Souvenirs dormants s'inscrit dans la même lignée. On y croise des individus dont le narrateur sait peu de choses, ou, pour le dire autrement, ignore à peu près tout. Il nous livre des bribes de leur histoire, mais toujours le puzzle demeure incomplet. Ce que l'on saura le mieux, au bout du compte, se résume à quelques données presque abstraites : nom, prénom, adresse, lieux fréquentés à un moment de leur existence. Puis ils disparaîtront « sous une légère couche de neige et d'oubli ». Certains ressurgiront peut-être, au détour d'une rue, de façon fugace. Étrangement, c'est cette fugacité qui leur donnera une consistance, leur imprimant sur le front un peu d'éternité.
Les livres de Modiano posent des questions auxquelles ils ne répondent pas. En cela, ils rejoignent tous, me semble-t-il, les hésitations du narrateur de Souvenirs dormants, toujours à deux doigts de demander des précisions mais ne le faisant pas.

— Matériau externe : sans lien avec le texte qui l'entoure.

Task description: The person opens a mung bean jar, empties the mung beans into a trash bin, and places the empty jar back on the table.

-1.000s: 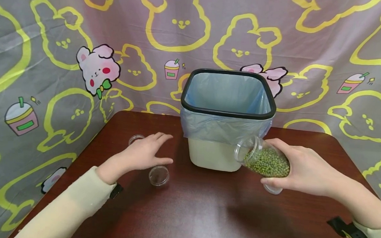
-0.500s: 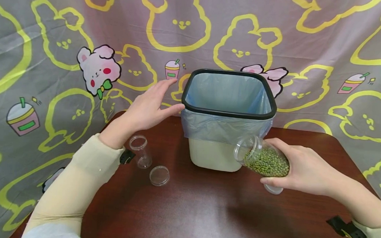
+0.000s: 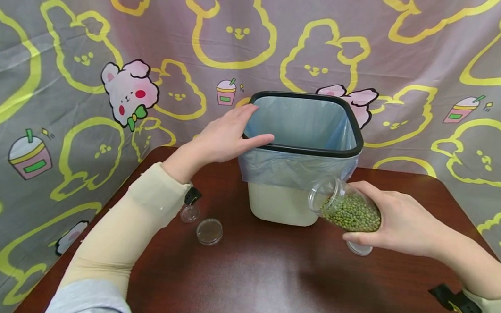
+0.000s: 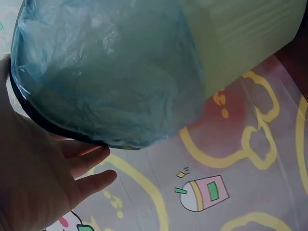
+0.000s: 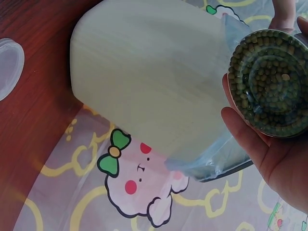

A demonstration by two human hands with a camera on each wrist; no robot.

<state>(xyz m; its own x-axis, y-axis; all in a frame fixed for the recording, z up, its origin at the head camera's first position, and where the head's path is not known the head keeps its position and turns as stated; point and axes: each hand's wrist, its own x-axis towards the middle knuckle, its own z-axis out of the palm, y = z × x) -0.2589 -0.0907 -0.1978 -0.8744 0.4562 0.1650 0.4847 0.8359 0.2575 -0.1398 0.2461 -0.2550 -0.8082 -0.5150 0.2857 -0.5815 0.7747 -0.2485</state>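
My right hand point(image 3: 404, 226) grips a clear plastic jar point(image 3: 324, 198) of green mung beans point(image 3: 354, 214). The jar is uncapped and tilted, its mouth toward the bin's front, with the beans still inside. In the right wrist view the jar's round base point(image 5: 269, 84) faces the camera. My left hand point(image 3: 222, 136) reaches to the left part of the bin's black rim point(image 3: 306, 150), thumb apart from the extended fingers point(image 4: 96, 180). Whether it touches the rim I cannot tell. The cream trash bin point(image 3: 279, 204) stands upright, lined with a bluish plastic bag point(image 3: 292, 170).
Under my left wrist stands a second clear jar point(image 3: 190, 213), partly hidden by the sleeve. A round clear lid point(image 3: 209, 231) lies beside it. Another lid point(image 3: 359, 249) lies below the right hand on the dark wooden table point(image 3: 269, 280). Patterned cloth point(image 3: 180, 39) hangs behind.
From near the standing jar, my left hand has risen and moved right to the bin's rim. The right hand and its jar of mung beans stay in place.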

On peut voir dans cet inachèvement la mélancolique ritournelle de toute existence : combien de mystères non élucidés y surnagent, combien d'êtres croisent notre chemin pour n'y déposer, avant de disparaître, qu'une frêle écume dont il nous appartiendra ensuite de la noyer dans l'oubli ou de la faire croître indéfiniment !
Convoquant ici quelques souvenirs enfouis, le narrateur (Modiano lui-même ?) cherche à reconstituer une histoire qui lui échappe : la sienne. Un petit bijou que ce livre, dont on ressort ébranlé tant il suggère (plus qu'il ne dit) l'incomplétude de toute vie.